ACTION ITEM:
Select from the records below every line that has the word "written" in it.
Top of MATERIAL FOR THE TASK
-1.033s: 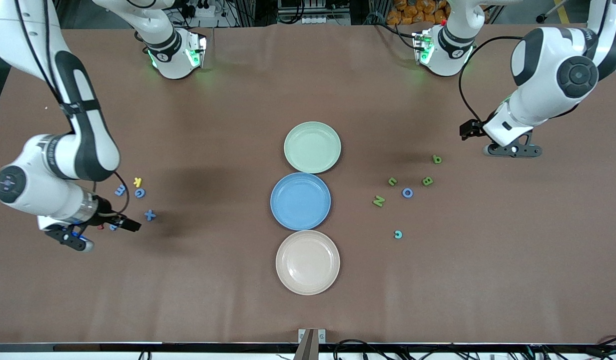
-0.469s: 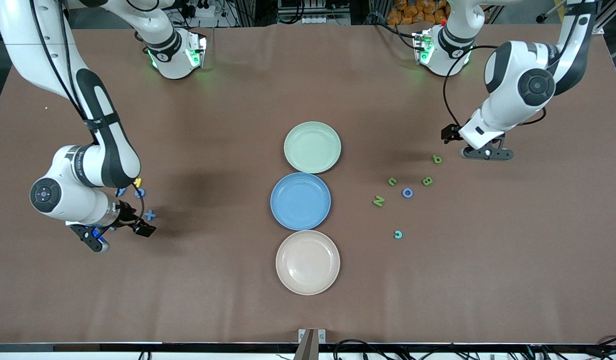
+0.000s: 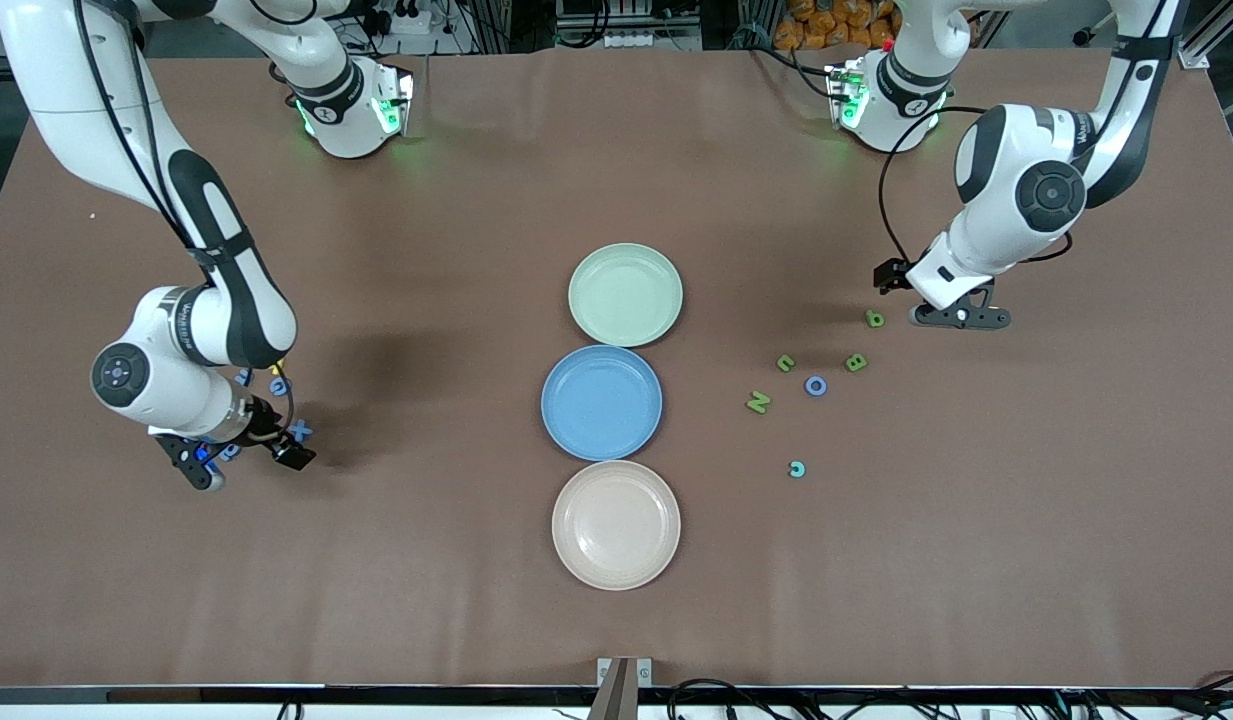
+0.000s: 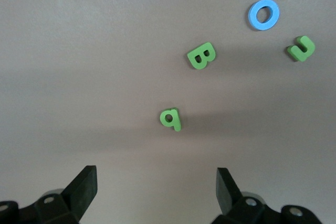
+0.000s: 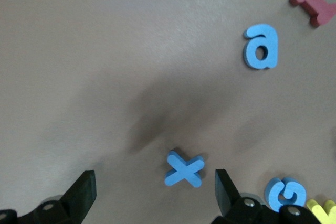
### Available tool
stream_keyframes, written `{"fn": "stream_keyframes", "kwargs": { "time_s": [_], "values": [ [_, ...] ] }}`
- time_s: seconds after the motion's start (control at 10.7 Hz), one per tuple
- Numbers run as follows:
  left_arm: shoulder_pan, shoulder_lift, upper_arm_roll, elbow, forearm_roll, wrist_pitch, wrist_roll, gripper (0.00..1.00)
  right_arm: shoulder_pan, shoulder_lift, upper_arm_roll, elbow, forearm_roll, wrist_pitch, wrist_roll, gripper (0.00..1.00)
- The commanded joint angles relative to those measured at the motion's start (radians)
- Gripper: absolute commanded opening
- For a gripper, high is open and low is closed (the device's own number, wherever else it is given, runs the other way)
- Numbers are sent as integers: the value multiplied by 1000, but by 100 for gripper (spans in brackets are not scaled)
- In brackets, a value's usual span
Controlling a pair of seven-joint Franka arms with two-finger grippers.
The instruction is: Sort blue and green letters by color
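— Brown cloth covers the table [image 3: 456, 600]; where do the letters lie?

— In two clusters. Toward the left arm's end: a green b [image 3: 874, 318], green B [image 3: 856, 362], green c [image 3: 785, 363], blue O [image 3: 816, 386] and green N [image 3: 758, 402], with a teal c [image 3: 797, 469] nearest the front camera and apart from the others. Toward the right arm's end: a blue x [image 3: 300, 431], a blue a [image 5: 261, 46], a blue G [image 5: 285, 193], a dark red I [image 5: 313, 2] and a bit of yellow letter [image 5: 323, 208].

— And the grippers?

— The left gripper [image 3: 951, 317] hangs low just beside the green b, jaws apart and empty; its wrist view has that b between the fingertips [image 4: 84, 184]. The right gripper [image 3: 238, 462] is over the blue cluster, jaws likewise wide with nothing in them, the x lying between its fingers [image 5: 224, 187] in its wrist view.

— The plates?

— Green plate [image 3: 626, 250], blue plate [image 3: 602, 352] and beige plate [image 3: 616, 468] in a row mid-table, touching or nearly so; hard to tell.
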Motion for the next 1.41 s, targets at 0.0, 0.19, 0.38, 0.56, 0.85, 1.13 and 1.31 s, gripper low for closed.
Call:
{"fn": "stream_keyframes", "kwargs": {
  "time_s": [0.0, 0.19, 0.38, 0.56, 0.85, 1.13, 1.31],
  "values": [
    [-3, -13, -22, -118, -21, 158, -55, 100, -10, -15, 7, -92, 11, 89, 15, 100],
    [-1, -4, -24, -157, -21, 219, -55, 100, -16, -15, 7, -96, 11, 89, 5, 66],
    [-3, 19, -25, -158, -21, 250, -57, 100, -19, -15, 7, -98, 11, 86, -6, 7],
    [-3, 42, -25, -160, -23, 284, -58, 100, -18, -15, 7, -98, 8, 87, -14, 0],
    [-4, 85, -25, -167, -21, 344, -83, 100, -7, -26, 10, -55, 1, 74, -49, 0],
    [-6, 129, -27, -180, -21, 403, -85, 100, 59, -45, 30, -9, -12, 73, -295, 0],
    [-4, 160, -27, -181, -21, 431, -86, 100, 135, -39, 40, 41, -9, 72, -316, 0]
  ]
}}
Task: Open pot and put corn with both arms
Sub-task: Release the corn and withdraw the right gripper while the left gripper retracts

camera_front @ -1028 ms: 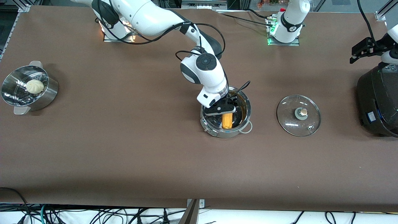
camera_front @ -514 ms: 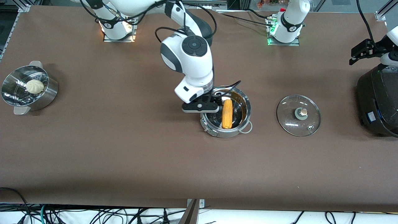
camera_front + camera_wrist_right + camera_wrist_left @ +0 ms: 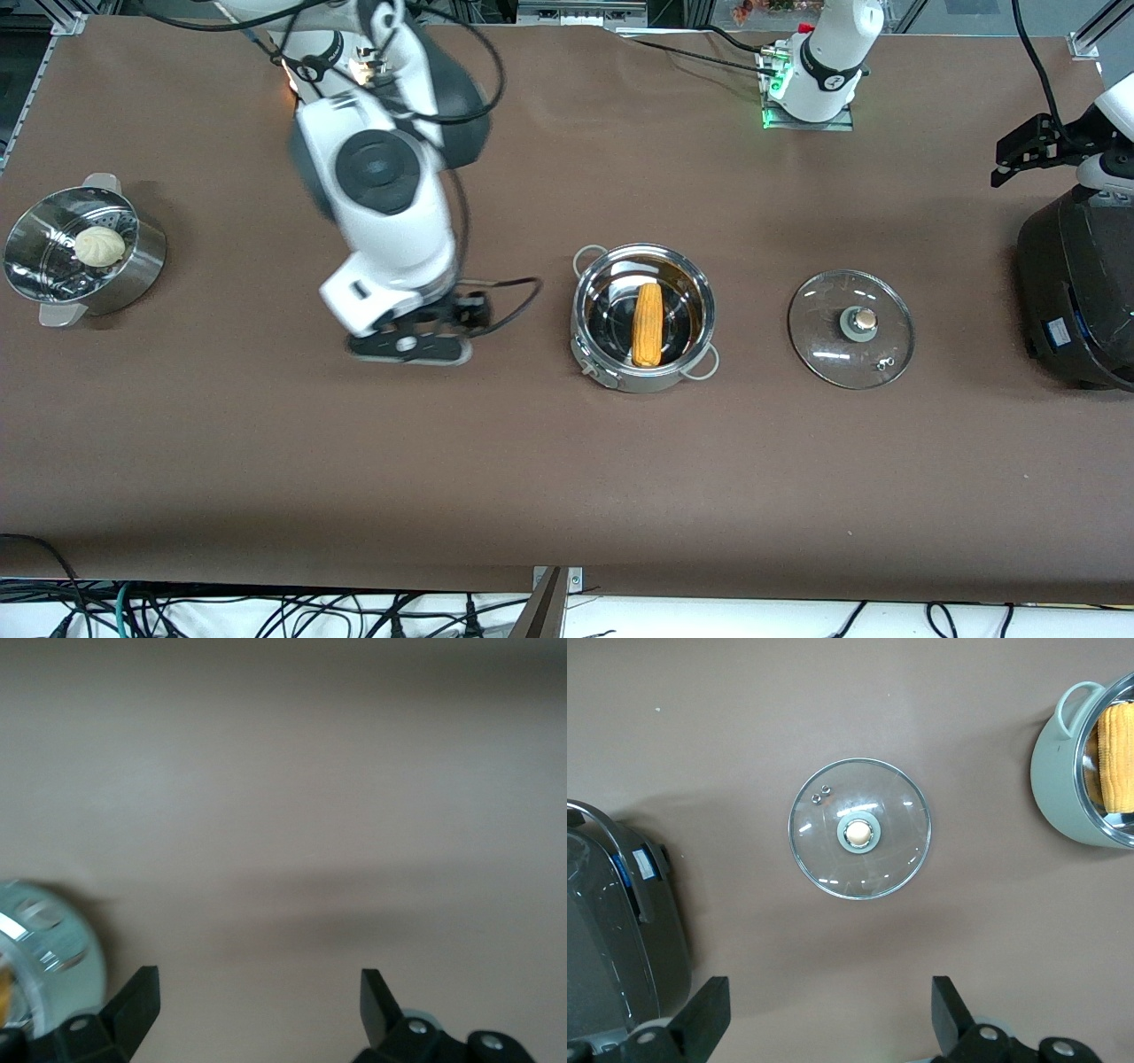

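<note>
The steel pot [image 3: 611, 370] stands open at the middle of the table, with the yellow-orange corn [image 3: 648, 324] lying inside it. Its glass lid [image 3: 850, 329] with the tan knob lies flat on the table beside it, toward the left arm's end. My right gripper [image 3: 412, 344] is open and empty over bare table, beside the pot toward the right arm's end; its wrist view shows open fingers [image 3: 133, 997] and the pot's wall [image 3: 53, 948]. My left gripper [image 3: 1032, 146] waits open and empty above the cooker; its wrist view shows the lid [image 3: 895, 828], pot [image 3: 1059, 780] and corn [image 3: 1116, 757].
A steel steamer pot [image 3: 133, 275] with a white bun [image 3: 98, 245] stands at the right arm's end. A large black cooker [image 3: 1076, 292] stands at the left arm's end, also in the left wrist view [image 3: 611, 930]. The brown table [image 3: 567, 478] stretches bare nearer the camera.
My right gripper let go of the corn in the pot, then rose and swung away toward the right arm's end. The corn stays in the pot. The left arm barely moved.
</note>
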### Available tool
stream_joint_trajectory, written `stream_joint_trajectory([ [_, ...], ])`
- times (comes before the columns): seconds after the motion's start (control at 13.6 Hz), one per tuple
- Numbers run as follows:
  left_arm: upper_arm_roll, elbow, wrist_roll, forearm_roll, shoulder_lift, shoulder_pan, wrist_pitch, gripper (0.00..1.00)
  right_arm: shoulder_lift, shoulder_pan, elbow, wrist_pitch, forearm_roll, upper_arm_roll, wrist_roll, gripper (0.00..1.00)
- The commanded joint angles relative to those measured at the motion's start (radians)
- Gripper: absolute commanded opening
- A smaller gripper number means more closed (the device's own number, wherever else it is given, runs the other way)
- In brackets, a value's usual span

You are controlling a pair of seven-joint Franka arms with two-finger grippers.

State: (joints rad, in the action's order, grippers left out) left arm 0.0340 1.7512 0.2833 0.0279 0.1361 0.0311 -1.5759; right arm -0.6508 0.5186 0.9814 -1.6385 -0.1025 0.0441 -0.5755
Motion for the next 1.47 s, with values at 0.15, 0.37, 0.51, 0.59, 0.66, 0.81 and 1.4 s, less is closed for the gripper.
stream_joint_trajectory([
  [0.15, -0.008, -0.032, -0.009, 0.026, -0.013, 0.001, 0.024, 1.00, 0.062, -0.254, 0.026, 0.060, 0.056, -0.012, 0.022, 1.00],
  [0.37, -0.008, -0.032, -0.009, 0.026, -0.013, 0.001, 0.024, 1.00, 0.100, -0.351, 0.020, 0.153, 0.066, -0.003, 0.020, 1.00],
  [0.51, -0.008, -0.032, -0.009, 0.026, -0.013, 0.001, 0.024, 1.00, 0.138, -0.425, 0.020, 0.173, 0.078, -0.012, 0.022, 1.00],
  [0.59, -0.008, -0.032, -0.009, 0.026, -0.013, 0.001, 0.024, 1.00, 0.164, -0.440, 0.023, 0.180, 0.084, -0.012, 0.023, 1.00],
  [0.66, -0.008, -0.032, -0.009, 0.026, -0.013, 0.001, 0.024, 1.00, 0.209, -0.442, 0.035, 0.180, 0.090, -0.012, 0.026, 1.00],
  [0.81, -0.008, -0.032, -0.009, 0.026, -0.013, 0.001, 0.024, 1.00, 0.337, -0.448, 0.197, 0.160, 0.119, -0.012, 0.127, 1.00],
  [1.4, -0.008, -0.032, -0.009, 0.026, -0.013, 0.001, 0.024, 1.00, 0.497, -0.532, 0.547, 0.057, 0.162, 0.036, 0.523, 1.00],
])
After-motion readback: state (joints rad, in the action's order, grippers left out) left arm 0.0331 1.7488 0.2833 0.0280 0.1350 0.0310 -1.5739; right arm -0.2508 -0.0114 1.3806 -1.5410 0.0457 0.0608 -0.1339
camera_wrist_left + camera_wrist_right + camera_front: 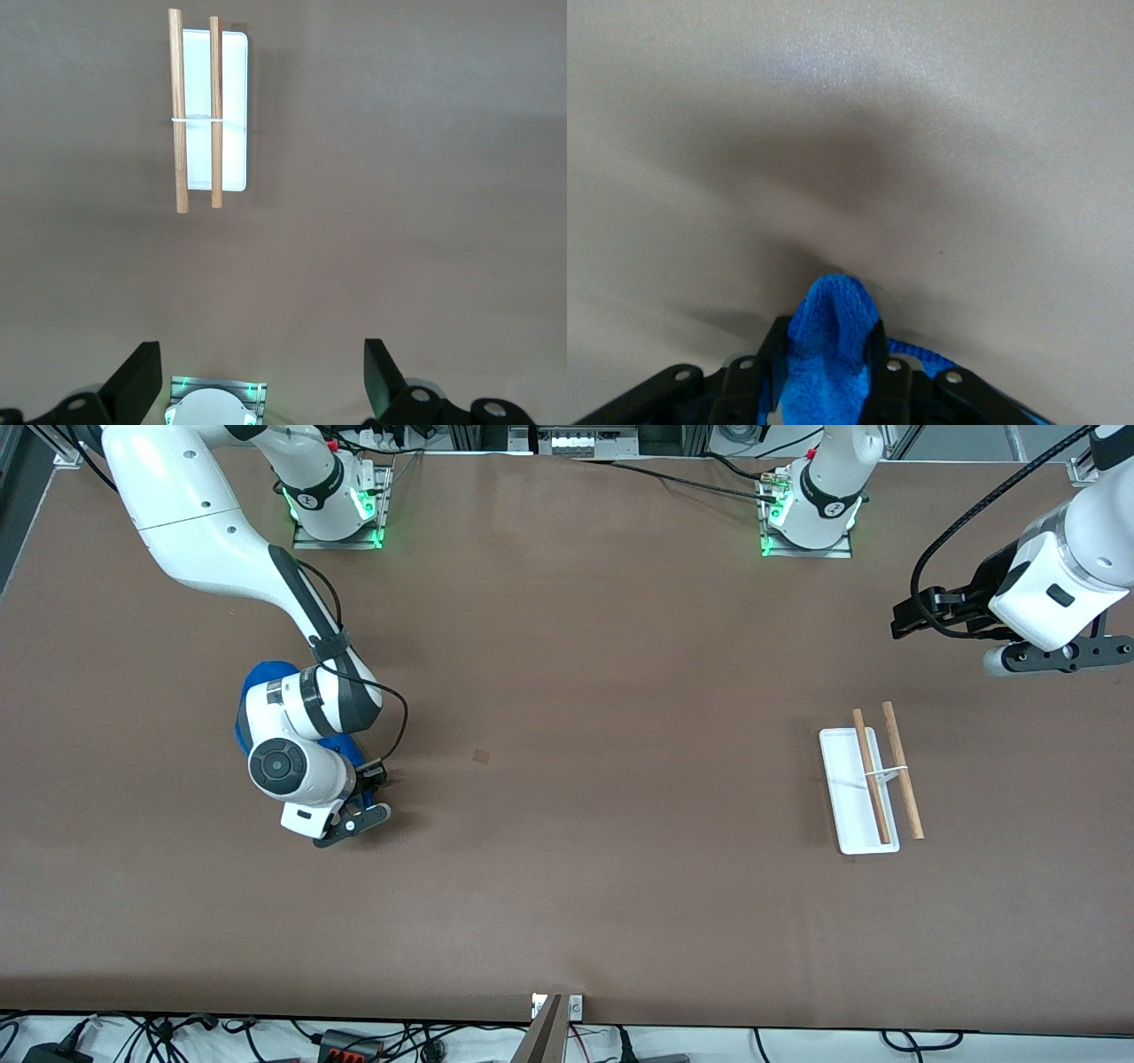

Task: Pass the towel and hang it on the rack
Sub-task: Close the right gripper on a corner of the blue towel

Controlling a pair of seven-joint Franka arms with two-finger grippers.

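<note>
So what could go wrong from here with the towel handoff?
The right gripper pinches only a small fold of the towel, so it may slip when lifted. The left gripper waits open above the table, away from the towel, so the pass spans a long stretch. The rack looks light and could tip.

open table (567,779) between right pincer (359,802) and rack (868,788); nothing standing between.

royal-blue towel (828,341), white rack (852,797) with light-brown rods
</note>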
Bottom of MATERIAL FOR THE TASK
ANSWER TO THIS PROBLEM:
stream_keyframes, written `{"fn": "stream_keyframes", "kwargs": { "time_s": [_], "values": [ [_, ...] ] }}`
stream_joint_trajectory, written `stream_joint_trajectory([ [_, ...], ])`

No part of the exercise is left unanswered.